Showtime’s new Brit import Ill Behaviour plays like a screwball comedy written by a room full of depressed people who have gone off their meds.
If that sounds promising, have at it. The first of Ill Behaviour’s six episodes premieres Monday at 10:30 p.m. ET.
On the more optimistic side, Showtime itself has often been able to take outrageous, seemingly hopeless premises and convert them into entertaining drama and laughs. Weeds, Dexter, Shameless.
Ill Behaviour could get there. It’s got a lot of road to cover.
The premise seems, to put it politely, tortured.
Joel (Chris Geere, top) has been dumped and divorced by his wife of 10 years.
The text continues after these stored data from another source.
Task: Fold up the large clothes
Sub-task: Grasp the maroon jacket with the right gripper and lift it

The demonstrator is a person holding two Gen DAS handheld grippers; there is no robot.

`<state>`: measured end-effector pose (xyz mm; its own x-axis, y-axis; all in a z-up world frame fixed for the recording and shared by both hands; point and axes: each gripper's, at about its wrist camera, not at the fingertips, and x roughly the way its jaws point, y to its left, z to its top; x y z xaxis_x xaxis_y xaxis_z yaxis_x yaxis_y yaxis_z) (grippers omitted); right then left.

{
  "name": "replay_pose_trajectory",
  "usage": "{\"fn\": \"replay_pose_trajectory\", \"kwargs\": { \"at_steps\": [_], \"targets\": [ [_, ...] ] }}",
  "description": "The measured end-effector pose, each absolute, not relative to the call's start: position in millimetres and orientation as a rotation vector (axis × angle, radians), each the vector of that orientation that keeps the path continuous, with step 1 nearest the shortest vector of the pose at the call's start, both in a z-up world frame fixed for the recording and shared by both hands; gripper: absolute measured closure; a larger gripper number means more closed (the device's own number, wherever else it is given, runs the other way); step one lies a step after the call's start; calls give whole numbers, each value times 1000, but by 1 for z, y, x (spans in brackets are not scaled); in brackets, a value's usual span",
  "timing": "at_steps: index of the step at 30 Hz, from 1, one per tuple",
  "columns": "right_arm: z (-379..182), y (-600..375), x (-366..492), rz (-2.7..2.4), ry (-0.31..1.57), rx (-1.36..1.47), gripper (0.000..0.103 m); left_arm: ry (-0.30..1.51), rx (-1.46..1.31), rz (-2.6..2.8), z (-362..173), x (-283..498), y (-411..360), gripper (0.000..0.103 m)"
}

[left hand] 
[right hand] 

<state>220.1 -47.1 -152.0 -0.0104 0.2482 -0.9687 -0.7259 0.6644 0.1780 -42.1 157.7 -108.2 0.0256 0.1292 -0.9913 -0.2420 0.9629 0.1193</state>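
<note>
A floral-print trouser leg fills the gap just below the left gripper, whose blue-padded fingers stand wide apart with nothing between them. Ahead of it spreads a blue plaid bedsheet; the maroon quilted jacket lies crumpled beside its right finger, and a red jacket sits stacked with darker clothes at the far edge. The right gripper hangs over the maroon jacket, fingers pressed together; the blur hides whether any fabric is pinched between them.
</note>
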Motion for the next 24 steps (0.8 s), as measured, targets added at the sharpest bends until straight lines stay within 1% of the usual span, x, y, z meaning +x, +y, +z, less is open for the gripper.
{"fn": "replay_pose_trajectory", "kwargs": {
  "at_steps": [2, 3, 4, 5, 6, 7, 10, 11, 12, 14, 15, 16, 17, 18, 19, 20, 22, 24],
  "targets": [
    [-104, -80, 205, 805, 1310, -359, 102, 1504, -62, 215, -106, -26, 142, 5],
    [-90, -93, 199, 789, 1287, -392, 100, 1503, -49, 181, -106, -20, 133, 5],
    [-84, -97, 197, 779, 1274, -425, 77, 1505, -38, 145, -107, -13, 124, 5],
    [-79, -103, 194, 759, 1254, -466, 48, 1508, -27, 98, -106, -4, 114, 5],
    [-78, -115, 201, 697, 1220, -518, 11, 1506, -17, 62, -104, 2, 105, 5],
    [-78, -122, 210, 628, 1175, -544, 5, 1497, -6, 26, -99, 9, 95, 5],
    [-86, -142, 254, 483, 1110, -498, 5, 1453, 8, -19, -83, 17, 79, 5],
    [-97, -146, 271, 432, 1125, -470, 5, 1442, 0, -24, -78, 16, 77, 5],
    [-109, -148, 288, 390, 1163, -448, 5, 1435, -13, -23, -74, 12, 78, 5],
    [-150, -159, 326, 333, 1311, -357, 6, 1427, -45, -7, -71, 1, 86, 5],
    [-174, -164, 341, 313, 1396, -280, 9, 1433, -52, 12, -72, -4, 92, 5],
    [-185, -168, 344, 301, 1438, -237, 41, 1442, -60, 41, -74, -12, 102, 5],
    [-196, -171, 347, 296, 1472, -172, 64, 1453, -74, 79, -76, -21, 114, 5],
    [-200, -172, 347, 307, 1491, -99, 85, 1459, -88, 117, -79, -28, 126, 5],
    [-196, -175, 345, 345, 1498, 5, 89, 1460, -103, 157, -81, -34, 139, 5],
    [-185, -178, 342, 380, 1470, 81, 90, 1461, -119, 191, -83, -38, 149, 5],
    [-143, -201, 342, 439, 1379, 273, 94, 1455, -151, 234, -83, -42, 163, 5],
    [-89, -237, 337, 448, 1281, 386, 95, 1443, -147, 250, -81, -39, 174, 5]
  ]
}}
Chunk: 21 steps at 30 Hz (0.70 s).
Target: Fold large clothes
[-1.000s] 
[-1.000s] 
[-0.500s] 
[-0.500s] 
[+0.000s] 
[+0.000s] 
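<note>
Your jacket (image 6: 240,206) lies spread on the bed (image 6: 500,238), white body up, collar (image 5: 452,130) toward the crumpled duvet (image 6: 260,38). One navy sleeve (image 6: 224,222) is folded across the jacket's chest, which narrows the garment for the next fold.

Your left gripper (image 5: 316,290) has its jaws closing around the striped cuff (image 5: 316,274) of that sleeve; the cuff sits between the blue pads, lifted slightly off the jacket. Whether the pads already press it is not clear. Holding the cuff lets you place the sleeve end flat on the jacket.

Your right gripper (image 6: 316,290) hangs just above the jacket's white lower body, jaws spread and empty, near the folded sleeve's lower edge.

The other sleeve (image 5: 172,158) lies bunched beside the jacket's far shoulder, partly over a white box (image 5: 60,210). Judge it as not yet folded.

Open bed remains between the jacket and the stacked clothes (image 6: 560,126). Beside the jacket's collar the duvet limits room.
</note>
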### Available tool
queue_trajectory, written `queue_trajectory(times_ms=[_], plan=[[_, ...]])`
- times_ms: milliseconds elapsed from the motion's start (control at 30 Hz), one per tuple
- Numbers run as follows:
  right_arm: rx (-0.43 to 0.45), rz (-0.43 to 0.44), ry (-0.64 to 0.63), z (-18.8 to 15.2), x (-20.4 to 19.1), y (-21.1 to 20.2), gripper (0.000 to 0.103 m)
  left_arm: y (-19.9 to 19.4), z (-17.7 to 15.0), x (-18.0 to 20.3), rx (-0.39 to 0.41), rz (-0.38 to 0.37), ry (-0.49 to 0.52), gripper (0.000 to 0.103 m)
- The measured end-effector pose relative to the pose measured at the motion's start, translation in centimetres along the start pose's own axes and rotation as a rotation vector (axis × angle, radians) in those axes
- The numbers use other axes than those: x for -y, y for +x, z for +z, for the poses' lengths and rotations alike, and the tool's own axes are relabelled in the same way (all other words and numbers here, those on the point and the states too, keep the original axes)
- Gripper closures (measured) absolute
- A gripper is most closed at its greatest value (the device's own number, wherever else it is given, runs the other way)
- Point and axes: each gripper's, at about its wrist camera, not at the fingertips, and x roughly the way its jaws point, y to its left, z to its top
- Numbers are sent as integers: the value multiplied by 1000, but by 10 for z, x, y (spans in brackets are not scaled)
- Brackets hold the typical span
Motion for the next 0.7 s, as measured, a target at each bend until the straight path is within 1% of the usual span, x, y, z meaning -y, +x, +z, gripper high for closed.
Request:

She also gave him two million pounds in go-away money. The opening scene of the show has Joel sitting on the outside rail of a high balcony, throwing money into the street.
Psychological subtlety is not the route Ill Behaviour has chosen to take.
Joel is saved, albeit clumsily, by his two best friends, Charlie (Tom Riley, left) and Tess (Jessica Regan, left). They aren’t married. They’re all just friends. Charlie is married to Kira (Christina Chong) and has a family. Tess is single, an aspiring novelist.
Charlie makes it his mission to talk Joel back into the world of the living, which begins by setting him up for a date with Nadia (Lizzy Caplan, below).
Nadia is an oncologist. She smokes and drinks, heavily, and enjoys the occasional non-prescription drug. She seems to enjoy casual sex, and she sees no need for tact about anything.
She and Joel are a classic one-and-done until Joel learns that Charlie has Hodgkin’s Lymphoma and is rejecting chemotherapy in favor of holistic treatments like juice fasts and acupuncture.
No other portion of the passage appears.